Padre e figlia che però, oggi, non godono dello stesso trattamento. Perchè se ieri si è tenuta l’intitolazione dello slargo con vista mare intitolato a Enzo Maiorca, nel giorno in cui il signore degli abissi, 31 anni fa, stabilì il record di 101 metri di profondità in assetto variabile, dall’altra parte c’è una pista ciclabile – anch’essa con vista mare – che appare sempre più abbandonata. Il battuto presenta buche sempre più profonde, parte della staccionata in legno che delimita la pista non è più esistente o è danneggiata, così come sono danneggiati alcuni corpi illuminanti.

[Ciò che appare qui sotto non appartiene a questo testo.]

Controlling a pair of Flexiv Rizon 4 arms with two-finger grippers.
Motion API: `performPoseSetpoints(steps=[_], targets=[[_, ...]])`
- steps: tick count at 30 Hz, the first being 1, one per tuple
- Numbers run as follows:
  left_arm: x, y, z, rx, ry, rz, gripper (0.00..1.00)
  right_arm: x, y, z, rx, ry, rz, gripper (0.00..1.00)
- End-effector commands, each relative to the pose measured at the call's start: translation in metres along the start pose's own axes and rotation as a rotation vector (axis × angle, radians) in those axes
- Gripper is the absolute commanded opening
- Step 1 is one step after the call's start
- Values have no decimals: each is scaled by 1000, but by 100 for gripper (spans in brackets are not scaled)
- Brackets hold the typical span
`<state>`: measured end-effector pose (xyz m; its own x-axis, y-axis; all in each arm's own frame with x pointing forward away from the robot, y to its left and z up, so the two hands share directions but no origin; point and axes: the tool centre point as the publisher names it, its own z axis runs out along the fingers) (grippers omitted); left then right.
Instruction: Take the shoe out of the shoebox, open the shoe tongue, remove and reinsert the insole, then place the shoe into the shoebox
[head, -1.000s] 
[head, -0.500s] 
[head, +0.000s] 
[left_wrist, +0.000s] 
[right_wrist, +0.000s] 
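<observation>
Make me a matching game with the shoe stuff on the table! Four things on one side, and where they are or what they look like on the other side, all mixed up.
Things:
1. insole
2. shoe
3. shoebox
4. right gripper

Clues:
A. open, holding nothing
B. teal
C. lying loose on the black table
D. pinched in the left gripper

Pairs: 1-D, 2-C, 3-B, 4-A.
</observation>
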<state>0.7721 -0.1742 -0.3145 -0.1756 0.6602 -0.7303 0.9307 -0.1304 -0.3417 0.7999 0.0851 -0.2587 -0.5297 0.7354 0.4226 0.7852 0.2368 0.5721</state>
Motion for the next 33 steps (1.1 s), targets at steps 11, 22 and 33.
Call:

E a tutto questo si aggiunge il recente problema dei randagi e quello recentissimo delle mucche al pascolo. Aperta nel 2008 sostituisce l’antico tracciato ferroviario che collegava la stazione di Targia a Siracusa. Cinque anni dopo, con l’amministrazione Garozzo si era proceduto all’intitolazione alla figlia di Enzo Maiorca, Rossana. E anche in quel caso la data scelta, il 7 gennaio 2013, non fu casuale perchè coincideva con il nono anniversario dalla prematura scomparsa.

L’ultimo sussulto per la ciclabile è stata l’installazione dei corpi illuminanti su tutta la sua lunghezza (circa 6,5 chilometri) e l’inaugurazione al suo fianco del costoso e contestato “parco delle sculture” (vandalizzato e scomparso nel nulla).

Da lì in poi la pista ciclabile ha vissuto solo ombre, con il tempo, i fattori climatici e l’incuria a farla da padrone e solo pochi interventi tampone. Non resta che attendere l’approvazione del bilancio per vedere se ci saranno somme a disposizione o interventi in programma, perchè a oggi tra ciò che dovrebbe essere la ciclabile e ciò che è, c’è un abisso.